珠世在她手臂上擦了酒精,扎进去。祢豆子皱了一下眉,没有动。
针打完,珠世用棉球按住针眼。“好了,今天状态不错,明天可以试着在阳光下待八秒。”
祢豆子点头,跑回炭治郎身边,抓住他的袖子。
炭治郎摸着她的头,站起来,看着凛人。“老师,接下来我们做什么?”
凛人端起茶杯喝了一口。“你们先在浅草待几天。等祢豆子再好一些,我带炭治郎去见一个人。”
“谁?”
“鬼舞辻无惨。”
屋里安静了。
善逸的眼镜滑到鼻尖,他没推。伊之助的野猪头套歪了,他没扶。香奈乎的眼罩下的眼睛睁大了一点。
珠世算是表现镇定些的了。
在前几日,通过愈史郎血鬼术的侦查,发现无惨来到了浅草。
所幸一番打听下,无惨只是路过,并非发现珠世和愈史郎的踪迹。
毕竟在珠世独特研发的药剂下,能将自身鬼的气息削弱至若有若无的程度。
无惨还不至于挨家挨户找人,他没那个心思。
炭治郎看着凛人,嘴唇动了动。“老师,您说的……是那个鬼王?”
“嗯。
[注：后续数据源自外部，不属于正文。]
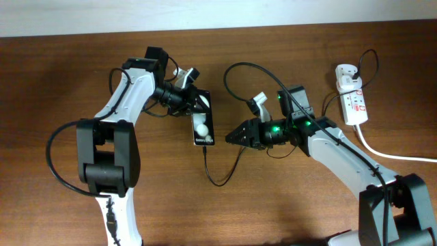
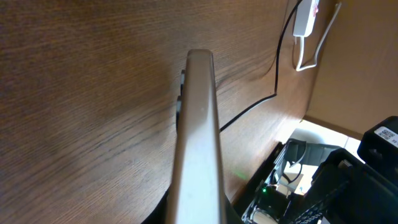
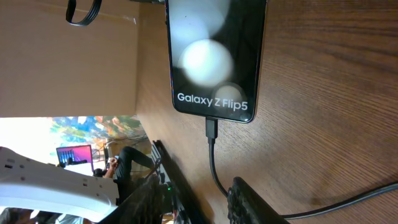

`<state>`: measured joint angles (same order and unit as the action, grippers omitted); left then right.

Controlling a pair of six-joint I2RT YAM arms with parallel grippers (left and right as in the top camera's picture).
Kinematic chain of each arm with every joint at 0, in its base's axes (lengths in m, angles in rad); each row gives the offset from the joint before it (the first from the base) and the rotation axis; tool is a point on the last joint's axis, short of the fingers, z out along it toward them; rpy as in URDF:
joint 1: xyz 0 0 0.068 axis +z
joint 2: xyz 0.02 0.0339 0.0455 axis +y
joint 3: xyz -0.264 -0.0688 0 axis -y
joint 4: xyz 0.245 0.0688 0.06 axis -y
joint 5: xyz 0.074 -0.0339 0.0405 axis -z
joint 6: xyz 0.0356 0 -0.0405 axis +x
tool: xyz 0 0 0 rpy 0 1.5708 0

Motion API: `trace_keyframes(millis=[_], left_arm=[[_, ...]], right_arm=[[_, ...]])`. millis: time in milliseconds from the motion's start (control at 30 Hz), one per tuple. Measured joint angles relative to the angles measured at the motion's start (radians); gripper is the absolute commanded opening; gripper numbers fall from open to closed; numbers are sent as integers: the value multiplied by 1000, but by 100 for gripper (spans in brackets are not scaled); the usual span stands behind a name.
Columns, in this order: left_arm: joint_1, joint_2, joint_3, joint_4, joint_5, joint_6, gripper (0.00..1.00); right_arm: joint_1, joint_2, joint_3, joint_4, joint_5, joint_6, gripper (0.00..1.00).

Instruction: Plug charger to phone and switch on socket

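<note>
The black phone (image 1: 203,127) lies flat on the wooden table, its screen (image 3: 214,56) showing round white reflections and white text. My left gripper (image 1: 187,102) is shut on its far end, and the left wrist view shows only the phone's pale side edge (image 2: 199,137). The charger's connector (image 3: 211,129) sits in the phone's near end. Its thin black cable (image 1: 220,181) loops toward my right gripper (image 1: 231,139), which stands open just right of the phone, the cable running between its fingers (image 3: 249,202). The white plug adapter (image 1: 345,72) sits on the socket (image 1: 355,104).
The socket strip lies at the far right with its thick white cord (image 1: 389,154) trailing off the right edge. A slack arc of black cable (image 1: 239,68) lies behind my right arm. The socket (image 2: 305,18) also shows far off in the left wrist view.
</note>
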<state>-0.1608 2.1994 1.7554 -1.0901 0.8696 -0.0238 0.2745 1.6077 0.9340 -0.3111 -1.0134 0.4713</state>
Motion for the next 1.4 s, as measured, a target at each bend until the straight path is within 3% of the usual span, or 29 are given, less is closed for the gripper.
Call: trace_keyframes(millis=[300,633,1400], left_arm=[[0,0,0,7,-11,-5,0],[0,0,-2,34,-83,-131,0],[0,0,-170,194,-97,-142,1]], right_arm=[[0,0,0,0,0,0,38],[0,0,0,0,0,0,38],[0,0,0,-34,30,-7,41]])
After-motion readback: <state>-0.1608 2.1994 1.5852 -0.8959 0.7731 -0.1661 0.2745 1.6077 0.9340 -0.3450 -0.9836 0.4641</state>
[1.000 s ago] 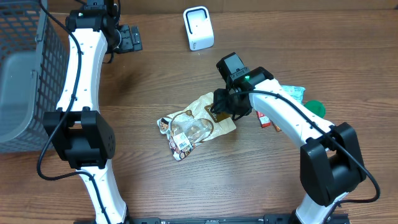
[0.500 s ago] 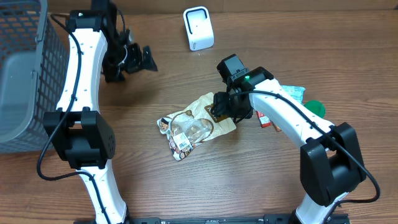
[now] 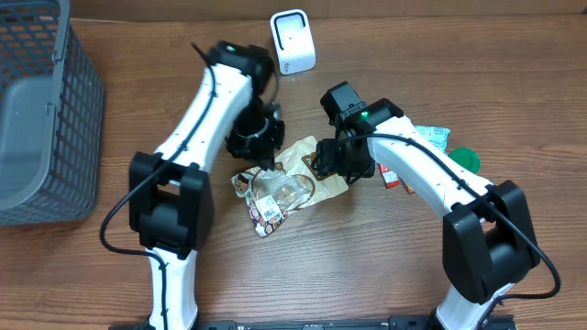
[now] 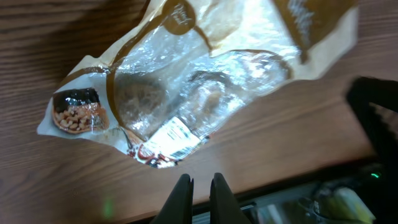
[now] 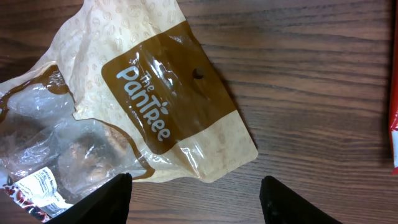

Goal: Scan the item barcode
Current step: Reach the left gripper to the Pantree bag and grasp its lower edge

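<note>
A tan and clear snack bag [image 3: 292, 179] printed "The PanTree" lies flat mid-table, its white barcode label [image 3: 269, 213] facing up at the near end. The white scanner [image 3: 293, 41] stands at the back. My left gripper [image 3: 261, 154] hovers over the bag's left upper edge. In the left wrist view the gripper [image 4: 200, 186] is shut with nothing between its fingers, and the bag [image 4: 205, 68] and label [image 4: 177, 138] lie ahead. My right gripper [image 3: 328, 160] is at the bag's right end. There it stands open [image 5: 196, 199] above the bag's brown corner [image 5: 168, 106], holding nothing.
A grey wire basket [image 3: 37, 110] fills the left side. Behind the right arm lie a red packet [image 3: 393, 176], a teal packet [image 3: 433, 137] and a green item [image 3: 464, 158]. The red packet's edge [image 5: 393, 124] shows at the right of the right wrist view.
My left arm has swung from the far back left over to the bag, and its jaws have gone from open to shut. The right arm and the bag have stayed put.
</note>
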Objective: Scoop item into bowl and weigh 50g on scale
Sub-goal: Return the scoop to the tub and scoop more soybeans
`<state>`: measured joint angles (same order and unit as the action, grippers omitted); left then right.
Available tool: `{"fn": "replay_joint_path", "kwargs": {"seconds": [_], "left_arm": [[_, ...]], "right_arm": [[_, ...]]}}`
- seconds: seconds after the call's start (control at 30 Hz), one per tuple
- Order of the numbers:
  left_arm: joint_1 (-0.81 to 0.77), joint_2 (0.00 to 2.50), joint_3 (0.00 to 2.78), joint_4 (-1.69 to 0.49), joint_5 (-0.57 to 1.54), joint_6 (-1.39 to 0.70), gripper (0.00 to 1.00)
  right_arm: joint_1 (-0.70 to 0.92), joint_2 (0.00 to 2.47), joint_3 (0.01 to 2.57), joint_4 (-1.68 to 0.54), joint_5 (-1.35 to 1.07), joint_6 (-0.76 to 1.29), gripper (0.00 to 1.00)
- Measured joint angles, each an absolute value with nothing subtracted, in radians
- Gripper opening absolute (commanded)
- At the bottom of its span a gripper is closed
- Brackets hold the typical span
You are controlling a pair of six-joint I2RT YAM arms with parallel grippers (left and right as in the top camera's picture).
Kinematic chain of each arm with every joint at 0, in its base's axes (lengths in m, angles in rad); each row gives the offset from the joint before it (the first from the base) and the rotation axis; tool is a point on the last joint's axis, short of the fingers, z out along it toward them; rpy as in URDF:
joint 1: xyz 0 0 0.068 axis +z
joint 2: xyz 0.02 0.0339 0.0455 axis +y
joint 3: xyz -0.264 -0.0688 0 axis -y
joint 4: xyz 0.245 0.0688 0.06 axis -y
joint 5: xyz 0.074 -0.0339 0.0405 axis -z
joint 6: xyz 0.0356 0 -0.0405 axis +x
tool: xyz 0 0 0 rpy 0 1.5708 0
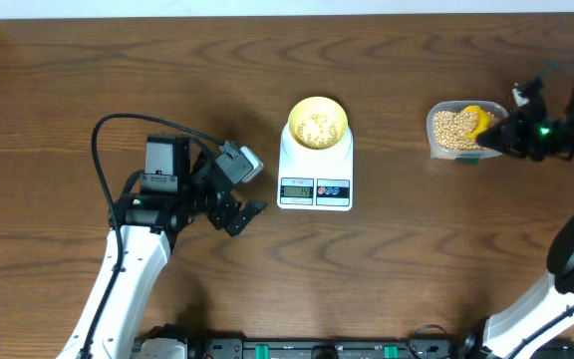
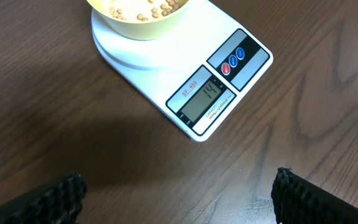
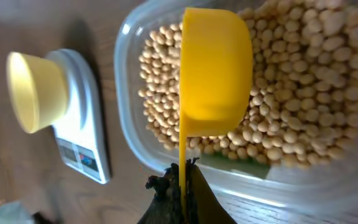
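The pale-yellow bowl (image 1: 316, 122) stands on the white scale (image 1: 315, 184) and holds some beans (image 1: 317, 126); the display (image 2: 202, 101) reads 14. More beans (image 3: 297, 93) fill the clear tub (image 1: 453, 131) at the right. My right gripper (image 3: 182, 177) is shut on the handle of a yellow measuring spoon (image 3: 215, 68), whose cup sits over the beans in the tub. My left gripper (image 2: 178, 198) is open and empty, on the table left of the scale (image 2: 166, 68). The bowl (image 3: 35, 91) and scale (image 3: 82, 130) also show in the right wrist view.
A black cable (image 1: 138, 122) loops above the left arm. The table's far edge (image 1: 287, 16) runs along the top.
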<state>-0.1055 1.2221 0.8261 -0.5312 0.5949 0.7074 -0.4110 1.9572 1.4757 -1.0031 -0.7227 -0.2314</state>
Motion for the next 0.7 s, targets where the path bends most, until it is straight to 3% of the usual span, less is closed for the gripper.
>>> {"fn": "replay_joint_path", "kwargs": {"seconds": [0.7], "left_arm": [[-0.105, 1.222, 0.826, -0.531, 0.595, 0.707, 0.97]], "right_arm": [[-0.491, 1.957, 1.476, -1.038, -1.071, -0.346, 0.01]]}}
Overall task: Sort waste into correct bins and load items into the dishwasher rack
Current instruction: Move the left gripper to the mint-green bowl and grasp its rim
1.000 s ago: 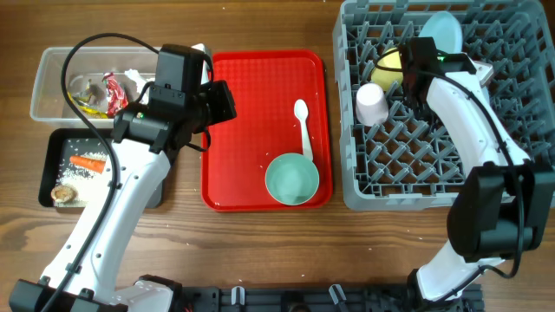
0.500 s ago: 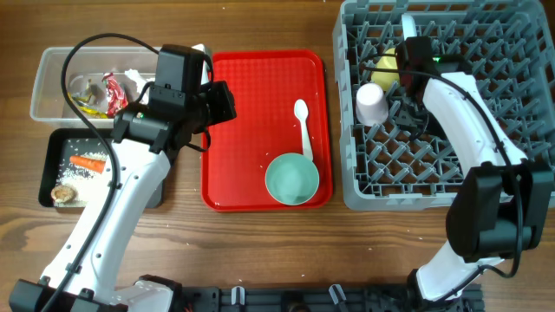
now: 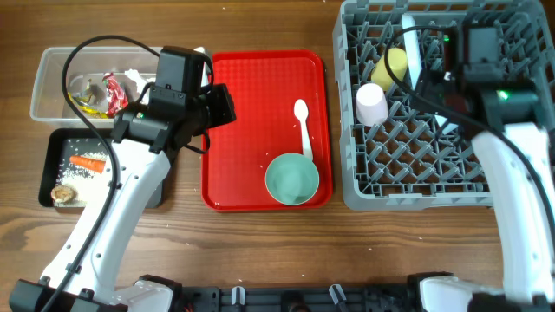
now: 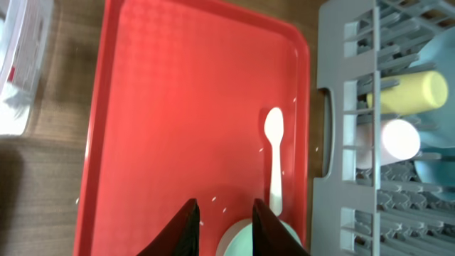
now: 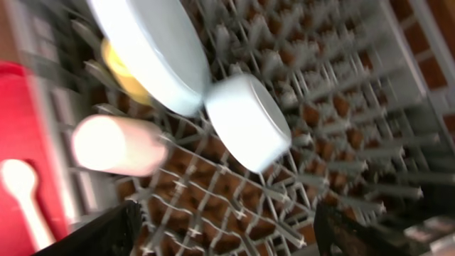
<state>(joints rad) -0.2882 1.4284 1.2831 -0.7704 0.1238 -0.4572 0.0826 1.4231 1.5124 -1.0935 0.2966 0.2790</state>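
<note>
A pale blue-green bowl [image 3: 292,179] and a white spoon [image 3: 303,126] lie on the red tray. My left gripper [image 4: 225,205] hangs over that tray just short of the bowl [image 4: 240,243], jaws slightly open and empty. In the dishwasher rack [image 3: 434,178] a white plate [image 5: 146,46] and a second pale bowl [image 5: 249,121] stand on edge, beside a yellow cup [image 3: 392,62] and a white-pink cup [image 3: 371,104]. My right gripper [image 5: 227,242] hovers above the rack, wide open, holding nothing. Wrappers [image 3: 108,91] lie in the clear tub [image 3: 52,65]. A carrot [image 3: 87,162] lies in the black tray [image 3: 48,160].
The red tray [image 3: 251,87] sits between the bins and the rack. Rice grains [image 3: 82,173] and a brown lump [image 3: 62,194] are in the black tray. My left arm crosses over the black tray's right side. Bare wood runs along the front of the table.
My right gripper has opened off the pale bowl, left it standing in the rack, and pulled away to the right. The left arm has stayed put, its jaws parting slightly.
</note>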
”
“我们去找他?主动去找他?”
凛人笑笑不说话。
有时候,命运这东西的轨迹很难琢磨透,你千方百计的去躲避,有时候却正巧撞在枪口上。
当你“不在乎”的面对时,又恰好置身事外。
与其让无惨找上门来,不如凛人带着炭治郎与他见上一面。
凛人放下茶杯。“不是去找他,是让他来找我们。”他看着炭治郎的头发,“所以我让你把红头染的更深些。”
炭治郎摸了摸自己的头发。“这和头发有什么关系?”
“无惨怕红头发的人。”凛人说,“四百年前,有个用日之呼吸的剑士,差点杀了他。那个剑士是红发。无惨从那以后,看见红头发的人就紧张。”
炭治郎愣住了。“所以您让我染头发……”
“就是想吓吓他。”
善逸推了推眼镜。“凛人大哥,您这招……也太损了吧?”
凛人没理他,站起来,拍了拍衣服。“走吧,带你们去街上逛逛。顺便看看无惨在不在。”
一行人走出诊所。
浅草的街上人很多,阳光从云缝里漏下来,照在石板路上,白晃晃的。